** How to complete this task **
Faithfully repeat all of the records, as they are written below.
*****
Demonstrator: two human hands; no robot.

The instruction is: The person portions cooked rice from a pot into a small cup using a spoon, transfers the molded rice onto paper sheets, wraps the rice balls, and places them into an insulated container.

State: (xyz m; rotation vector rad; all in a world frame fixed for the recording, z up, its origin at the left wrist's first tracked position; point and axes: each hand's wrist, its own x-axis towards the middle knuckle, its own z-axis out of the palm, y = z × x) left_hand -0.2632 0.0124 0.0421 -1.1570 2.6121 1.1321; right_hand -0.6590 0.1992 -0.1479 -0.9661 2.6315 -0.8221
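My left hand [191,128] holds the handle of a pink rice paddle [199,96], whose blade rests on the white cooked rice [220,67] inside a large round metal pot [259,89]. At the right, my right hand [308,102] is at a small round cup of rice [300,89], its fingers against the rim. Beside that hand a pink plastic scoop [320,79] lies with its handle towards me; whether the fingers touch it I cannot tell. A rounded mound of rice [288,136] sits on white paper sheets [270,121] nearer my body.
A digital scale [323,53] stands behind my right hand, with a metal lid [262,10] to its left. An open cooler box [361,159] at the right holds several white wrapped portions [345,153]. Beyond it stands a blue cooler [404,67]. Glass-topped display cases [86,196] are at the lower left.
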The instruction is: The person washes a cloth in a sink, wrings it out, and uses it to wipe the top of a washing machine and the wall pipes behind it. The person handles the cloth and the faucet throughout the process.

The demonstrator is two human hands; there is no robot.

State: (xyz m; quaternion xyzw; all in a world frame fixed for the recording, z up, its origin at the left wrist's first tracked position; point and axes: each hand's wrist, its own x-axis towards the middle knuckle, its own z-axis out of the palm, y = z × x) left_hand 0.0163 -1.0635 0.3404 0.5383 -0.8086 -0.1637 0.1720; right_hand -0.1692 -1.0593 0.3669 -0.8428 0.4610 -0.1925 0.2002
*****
** Answer space **
Demonstrator: two human hands; no robot.

The instruction is: The person portions cooked rice from a pot into a small cup using a spoon, transfers the molded rice onto paper sheets, wraps the rice balls, and places them into an insulated container.

State: (xyz m; rotation vector rad; all in a world frame fixed for the recording, z up, its origin at the left wrist's first tracked position; point and axes: each hand's wrist, its own x-axis towards the middle knuckle, its own z-axis out of the palm, y = z × x) left_hand -0.2632 0.0124 0.0421 -1.1570 2.6121 1.1321; right_hand -0.6590 0.1992 -0.1479 -0.9661 2.6315 -0.8221
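My left hand [191,128] holds the handle of a pink rice paddle [199,96], whose blade rests on the white cooked rice [220,67] inside a large round metal pot [259,89]. At the right, my right hand [308,102] is at a small round cup of rice [300,89], its fingers against the rim. Beside that hand a pink plastic scoop [320,79] lies with its handle towards me; whether the fingers touch it I cannot tell. A rounded mound of rice [288,136] sits on white paper sheets [270,121] nearer my body.
A digital scale [323,53] stands behind my right hand, with a metal lid [262,10] to its left. An open cooler box [361,159] at the right holds several white wrapped portions [345,153]. Beyond it stands a blue cooler [404,67]. Glass-topped display cases [86,196] are at the lower left.
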The instruction is: The person washes a cloth in a sink, wrings it out, and uses it to wipe the top of a washing machine and the wall pipes behind it. The person handles the cloth and the faucet throughout the process.

The demonstrator is two human hands; there is no robot.

State: (xyz m; quaternion xyzw; all in a world frame fixed for the recording, z up, its origin at the left wrist's first tracked position; point and axes: each hand's wrist, its own x-axis towards the middle knuckle, its own z-axis out of the palm, y = z × x) left_hand 0.0163 -1.0635 0.3404 0.5383 -0.8086 -0.1637 0.1720; right_hand -0.1692 -1.0593 0.3669 -0.8428 0.4610 -0.1925 0.2002

No more is needed for this answer.